Considerando o ambiente conforme o caracteriza Milton Santos (2001), como "organização humana no espaço total que compreende os fragmentos territoriais", a Política Ambiental, em cada momento, estaria condicionada e condicionaria configurações subseqüentes assumidas pelo trinômio cultura-técnica-ambiente em seu processo de construção gradativa. A este processo de busca e construção dar-se-ia o nome de sustentabilidade, para cuja viabilização seriam necessárias ações de socialização do Homem com elas compatíveis - a cultura política. Esta cultura política, por sua vez, dependeria de ações educativas que conduzissem a formação deste novo Homem, capaz de compreensão e crítica de seu processo de socialização, assim configurando novas relações humanas produtoras de ambientes sustentáveis segundo sua gestação política.
A entrada neste processo deve necessariamente partir da análise da complexidade do sistema político internacional, assumido em concomitância com os processos de globalização, cujo núcleo central reside no crescente número de grandes problemas que são comuns a todos os estados. Estes problemas dizem respeito ao uso dos bens, recursos e valores raros do sistema global e sobre os mesmos abrem-se fortes controvérsias entre os governos porque se trata de problemas aos quais podem ser dadas diversas soluções alternativas - problemas de reequilíbrio dos desníveis de desenvolvimento econômico entre os estados e as áreas do mundo, problemas da defesa dos direitos humanos e da democracia autônoma, problemas de auto-determinação dos povos e do respeito aos grupos étnicos minoritários, problemas dos fluxos migratórios por motivos econômicos e políticos e problemas da recolocação de grandes massas de exilados políticos e diásporas econômicas, problemas da regulamentação e regimentação dos recursos materiais comuns (espaço, atmosfera, oceanos etc) e dos recursos materiais e humanos raros, entre os quais se inclui o conhecimento científico e tecnológico.
Neste contexto geopolítico, inscreve-se contemporâneamente o termo desenvolvimento. Como um dos itens da agenda internacional, pode significar várias coisas, a cada uma das quais corresponderão processos diferenciados de regulamentação e regimentação do uso dos recursos naturais e humanos raros. Assim, a progressiva adjetivação do incontentável termo desenvolvimento, uma da idéias básicas da cultura ocidental moderna, carregada de significações que recortam desde questões relativas aos direitos universais individuais até à configuração de sistemas mundiais classificatórios dos estados e nações reflete o conflito contemporâneo de caráter político da questão do desenvolvimento mundial, e tem representado a necessidade de revisão conceitual de seus dogmas subjacentes, tais como, o progresso social, o industrialismo e a racionalização instrumental. Mais ainda, tal problemática fundamenta conjecturas como a da impossibilidade de reconstrução de utopias sociais relativas à autonomia de espaços culturais de criação do saber ou de espaços culturais territoriais diferenciáveis decorrentes das próprias dificuldades de conceituação do tempo histórico perante uma economia mundializada.

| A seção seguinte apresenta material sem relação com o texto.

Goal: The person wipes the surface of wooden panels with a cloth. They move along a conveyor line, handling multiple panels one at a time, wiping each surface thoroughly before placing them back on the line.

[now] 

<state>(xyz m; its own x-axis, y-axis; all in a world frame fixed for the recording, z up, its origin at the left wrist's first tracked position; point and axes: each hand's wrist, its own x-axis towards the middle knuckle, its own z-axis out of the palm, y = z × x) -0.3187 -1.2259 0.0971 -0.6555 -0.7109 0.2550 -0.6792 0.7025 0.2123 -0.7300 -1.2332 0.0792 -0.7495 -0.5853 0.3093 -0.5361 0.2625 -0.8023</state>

Lutamos para o renascimento destas utopias. Ou seja, pela sustentabilidade política de um ambiente humano pacifista, para cuja construção certamente deverão ocorrer aportes significativos de uma educação ambiental com ela compatível. Esta educação necessariamente deverá assentar-se sobre a reflexividade da socialização e o respeito às possibilidades diferenciais de percursos biográficos e coletivos. Dessa forma, estarão contemplados os direitos de ser o que é, conviver sendo o que se é e participar da definição das regras de convívio que permitirão cada um ser o que é.